La mia idea è che da questa crisi dobbiamo uscirne salvando il salvabile, portando a casa quanti più salvataggi possibili. Dopodichè bisogna ripensare il modello di sviluppo sardo, portandolo a un livello differente, che coniughi il territorio con le sue potenzialità. Con una produzione di beni e servizi che sia legata alle sue specificità, in modo che l’industria sia una parte del tessuto sociale, connaturata, che non viene e va a seconda degli incentivi. Certe industrie sono un pugno nell’occhio e non hanno futuro. Io penso che la via del turismo sostenibile, dell’artigianato di qualità, delle industrie a basso impatto ambientale, tecnologiche, riguardanti lo sviluppo delle attività sulla rete, le biotecnologie, le energie alternative, possano rappresentare il futuro.
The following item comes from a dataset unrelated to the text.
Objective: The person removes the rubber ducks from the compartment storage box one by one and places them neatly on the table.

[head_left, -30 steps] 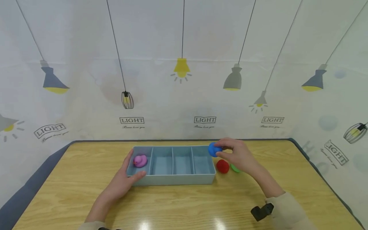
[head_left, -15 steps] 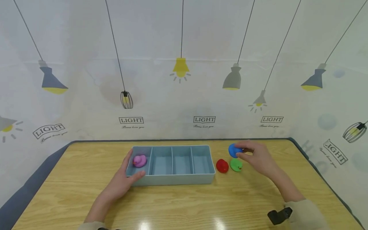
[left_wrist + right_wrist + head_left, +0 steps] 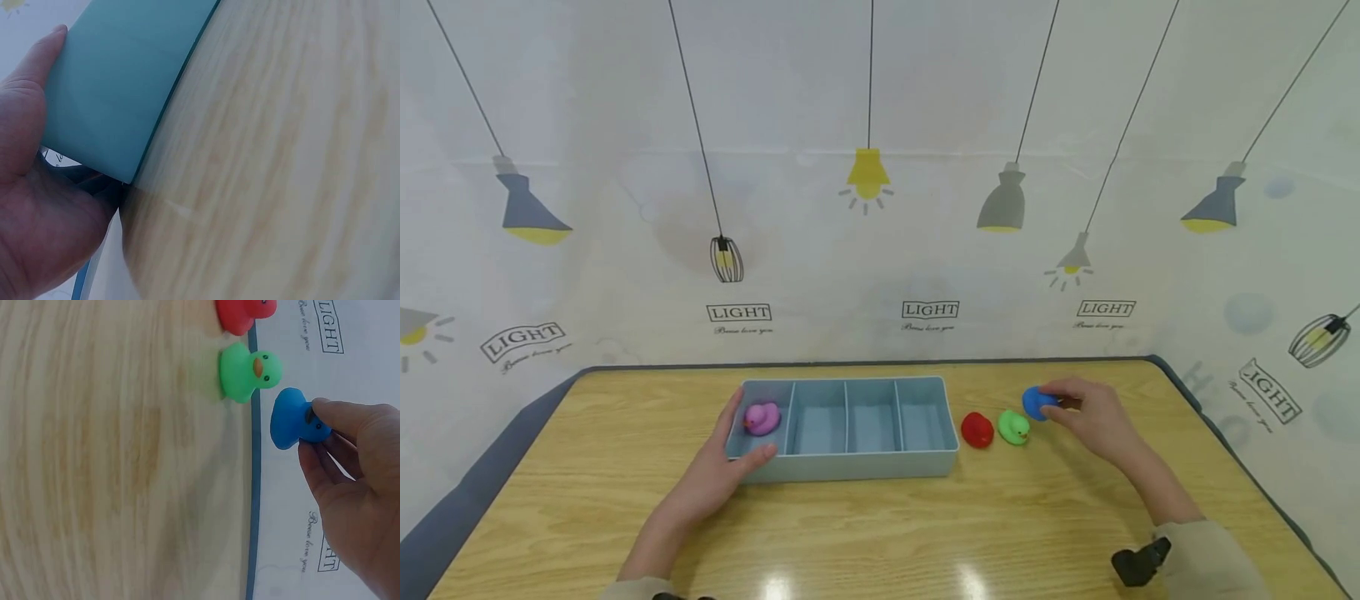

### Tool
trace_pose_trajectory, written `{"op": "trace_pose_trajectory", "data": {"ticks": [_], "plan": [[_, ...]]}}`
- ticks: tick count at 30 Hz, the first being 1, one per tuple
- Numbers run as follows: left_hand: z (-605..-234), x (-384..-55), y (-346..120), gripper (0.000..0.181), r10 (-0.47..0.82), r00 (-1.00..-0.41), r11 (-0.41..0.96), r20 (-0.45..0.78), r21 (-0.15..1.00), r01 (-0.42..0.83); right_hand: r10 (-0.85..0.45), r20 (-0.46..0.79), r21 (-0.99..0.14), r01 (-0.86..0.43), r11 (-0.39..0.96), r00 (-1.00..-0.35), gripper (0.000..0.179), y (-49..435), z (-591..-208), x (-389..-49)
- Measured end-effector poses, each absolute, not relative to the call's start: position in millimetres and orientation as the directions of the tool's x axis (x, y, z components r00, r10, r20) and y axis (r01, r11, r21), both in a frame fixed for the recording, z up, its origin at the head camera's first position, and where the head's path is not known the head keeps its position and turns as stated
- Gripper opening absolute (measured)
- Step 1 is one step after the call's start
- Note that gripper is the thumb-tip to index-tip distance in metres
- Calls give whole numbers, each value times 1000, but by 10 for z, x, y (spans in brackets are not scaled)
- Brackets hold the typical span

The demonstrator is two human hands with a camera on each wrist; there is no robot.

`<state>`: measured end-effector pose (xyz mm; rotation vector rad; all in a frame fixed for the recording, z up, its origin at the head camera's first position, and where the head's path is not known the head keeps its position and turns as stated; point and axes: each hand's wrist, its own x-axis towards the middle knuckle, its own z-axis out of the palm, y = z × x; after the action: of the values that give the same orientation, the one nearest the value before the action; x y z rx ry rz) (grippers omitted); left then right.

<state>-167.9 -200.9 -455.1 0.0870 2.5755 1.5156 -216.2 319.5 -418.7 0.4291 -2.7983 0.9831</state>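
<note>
My right hand [image 3: 1093, 417] pinches a blue rubber duck [image 3: 1036, 403] between thumb and fingertips, a little above the table in the right wrist view. A green rubber duck [image 3: 240, 372] sits on the table just left of it, with a red rubber duck [image 3: 977, 430] farther left, beside the box's right end. My left hand [image 3: 711, 475] holds the left end of a pale blue divided box [image 3: 865, 467], thumb over its front, fingers along the end wall. In the box's leftmost compartment lies a purple rubber duck [image 3: 763, 419]; the other compartments hold nothing.
The wooden table [image 3: 865, 542] has a dark edge along the back and sides. Behind it hangs a pale backdrop [image 3: 820, 250] printed with lamps and lettering.
My right hand has carried the blue duck rightward from over the box's right end, past the red and green ducks, and slightly lower. The left hand stays on the box.
</note>
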Motion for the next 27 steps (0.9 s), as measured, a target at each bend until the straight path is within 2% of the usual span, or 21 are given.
{"op": "trace_pose_trajectory", "data": {"ticks": [8, 27], "plan": [[-4554, -1685, -2012, 101, 123, -987, 490, -107, 871, -33, -171, 191, -581, -251, 774, -967, 28, 3319, -4277, -2140], [-4598, -1708, -2036, 100, 131, -986, 495, -105, 869, -27, -205, 102, -560, -227, 797, -973, 27, 3383, -4357, -2106]]}}
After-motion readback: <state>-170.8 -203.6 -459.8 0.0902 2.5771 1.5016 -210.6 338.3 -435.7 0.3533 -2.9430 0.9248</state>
Si tratta di riconvertire, nei decenni, un’intera isola, darle un futuro. In questo, tornando all’inizio, le Università devono credere e le amministrazioni politiche devono dimostrare di avere lungimiranza. Temo, però che ci sia poco coraggio, e che la stretta della crisi costringan tutti a promesse basate sul contingente.

Però siamo in un paese nel quale Montezemolo può dire liberamente che la Fiat non ha preso soldi dallo Stato…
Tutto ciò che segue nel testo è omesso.